Dès le quatorzième siècle, au sortir des guerres intestines pour la régence du Barrois, on voit le luxe des seigneurs lorrains le disputer à celui des gentilshommes de France et d’Allemagne. Les chroniques du temps nous les montrent passant leur existence au milieu des triomphes, des tournois et des danses. Ils entretiennent des maisons princières, leur suite est éblouissante de broderie et de joyaux, et toujours ils se font accompagner d’un corps de musiciens revêtus d’habillement de soie aux couleurs de leurs armes. Mais c’est surtout sous le dux René, malgré ses courtes apparitions dans ses duchés de Lorraine et de Bar, que ce luxe s’accrut et que la musique, pour laquelle il avait un goût tout particulier, prit à la cour et chez les grands une place qu’elle ne devait plus quitter.

Nul souverain ne fut plus artiste, dans toute l’acception du mot, que ce bon René d’Anjou, que les fluctuations d’une vie tourmentée conduirent de l’ouest à l’est, du nord au sud, d’Angers à Nancy, de Metz en Provence, et plus loin encore, en Italie, à Naples, en Sicile. L’homme est tout entier dans sa captivité chez les Bourguignons, au château de Bracon : pour se désennuyer, ne peignait-il pas à fresques sur les murs de sa prison des oublies d’or, comme emblème de l’isolement dans lequel il était plongé. Mais il faisait d’autres peintures aussi, des miniatures surtout, dont il enjolivait les manuscrits de ses œuvres, car il était poète ; et n’eût-on à citer que ses Amours du berger et de la bergère, qu’on le pourrait compter parmi les meilleurs de son temps. Enfin, il composait de la musique, et pas de la plus mauvaise, au dire de ses contemporains. Ses motets défrayèrent pendant longtemps le répertoire des églises provençales, et l’on croit, non sans raison, qu’il est l’auteur des airs de la fameuse procession d’Aix.
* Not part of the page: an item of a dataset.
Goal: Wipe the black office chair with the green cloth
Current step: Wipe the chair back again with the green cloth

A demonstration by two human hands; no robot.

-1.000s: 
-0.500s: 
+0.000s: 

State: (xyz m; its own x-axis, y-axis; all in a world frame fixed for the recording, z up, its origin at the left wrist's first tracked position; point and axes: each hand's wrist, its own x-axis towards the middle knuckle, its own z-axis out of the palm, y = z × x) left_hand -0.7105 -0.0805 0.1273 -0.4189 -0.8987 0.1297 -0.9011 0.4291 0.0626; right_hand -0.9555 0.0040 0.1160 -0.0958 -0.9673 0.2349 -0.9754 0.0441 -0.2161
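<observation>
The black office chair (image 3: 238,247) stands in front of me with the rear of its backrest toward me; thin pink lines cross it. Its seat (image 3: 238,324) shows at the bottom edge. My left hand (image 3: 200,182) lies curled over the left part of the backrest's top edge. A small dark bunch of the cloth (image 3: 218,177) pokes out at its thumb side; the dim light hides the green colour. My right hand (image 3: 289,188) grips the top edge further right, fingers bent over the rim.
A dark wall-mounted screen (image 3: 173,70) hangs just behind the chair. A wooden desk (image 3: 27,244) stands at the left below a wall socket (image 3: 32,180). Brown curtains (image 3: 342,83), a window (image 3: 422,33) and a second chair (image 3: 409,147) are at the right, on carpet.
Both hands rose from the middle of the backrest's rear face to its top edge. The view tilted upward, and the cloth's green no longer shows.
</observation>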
Le théâtre, si primitif qu’il fût à cette époque, attirait également son attention. Il travailla, dit-on, à plusieurs mystères ou pièces dramatiques, qu’il se plaisait à faire représenter avec la plus grande pompe. Le terrain était, du reste, on ne peut mieux préparé pour ce genre de spectacle, en Lorraine. Le drame liturgique y avait été fort goûté jusqu’à la fin du xiiie siècle, et les représentations de ces sortes de compositions, qui relevaient du théâtre sacré aussi bien que profane, se tenaient presque toujours devant le porche des églises, ou dans les églises même, ou dans les cimetières. En plusieurs endroits on y dansait, tout comme aux processions, suivant la mode du temps.

C’étaient là les jeux de piété, si répandus dans les contrées de l’est.